## Try it
Please write out every entry below, word for word.
** Data listing follows **
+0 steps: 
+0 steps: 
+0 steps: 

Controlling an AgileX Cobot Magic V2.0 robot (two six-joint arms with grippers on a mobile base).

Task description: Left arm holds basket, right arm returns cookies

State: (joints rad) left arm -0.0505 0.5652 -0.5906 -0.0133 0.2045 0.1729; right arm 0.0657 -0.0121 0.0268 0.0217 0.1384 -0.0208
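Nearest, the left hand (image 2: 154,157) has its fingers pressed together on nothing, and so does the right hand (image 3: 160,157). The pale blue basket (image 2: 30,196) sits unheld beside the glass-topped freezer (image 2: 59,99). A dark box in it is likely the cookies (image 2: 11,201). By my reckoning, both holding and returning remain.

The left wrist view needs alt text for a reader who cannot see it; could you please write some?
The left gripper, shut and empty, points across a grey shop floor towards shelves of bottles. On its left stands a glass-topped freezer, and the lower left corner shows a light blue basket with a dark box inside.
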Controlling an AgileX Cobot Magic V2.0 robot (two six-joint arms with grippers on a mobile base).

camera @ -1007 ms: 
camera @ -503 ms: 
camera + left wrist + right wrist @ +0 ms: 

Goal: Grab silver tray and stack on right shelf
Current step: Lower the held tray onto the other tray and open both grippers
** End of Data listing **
## Answer below
+0 steps: 
+0 steps: 
+0 steps: 

Controlling an AgileX Cobot Magic V2.0 robot (two six-joint arms with grippers on a mobile base).

Task description: Left arm holds basket, right arm returns cookies

State: (joints rad) left arm -0.0505 0.5652 -0.5906 -0.0133 0.2045 0.1729; right arm 0.0657 -0.0121 0.0268 0.0217 0.1384 -0.0208
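Nearest, the left hand (image 2: 154,157) has its fingers pressed together on nothing, and so does the right hand (image 3: 160,157). The pale blue basket (image 2: 30,196) sits unheld beside the glass-topped freezer (image 2: 59,99). A dark box in it is likely the cookies (image 2: 11,201). By my reckoning, both holding and returning remain.

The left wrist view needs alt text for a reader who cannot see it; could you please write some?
The left gripper, shut and empty, points across a grey shop floor towards shelves of bottles. On its left stands a glass-topped freezer, and the lower left corner shows a light blue basket with a dark box inside.
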Controlling an AgileX Cobot Magic V2.0 robot (two six-joint arms with grippers on a mobile base).

camera @ -1007 ms: 
camera @ -503 ms: 
camera + left wrist + right wrist @ +0 ms: 

Goal: Grab silver tray and stack on right shelf
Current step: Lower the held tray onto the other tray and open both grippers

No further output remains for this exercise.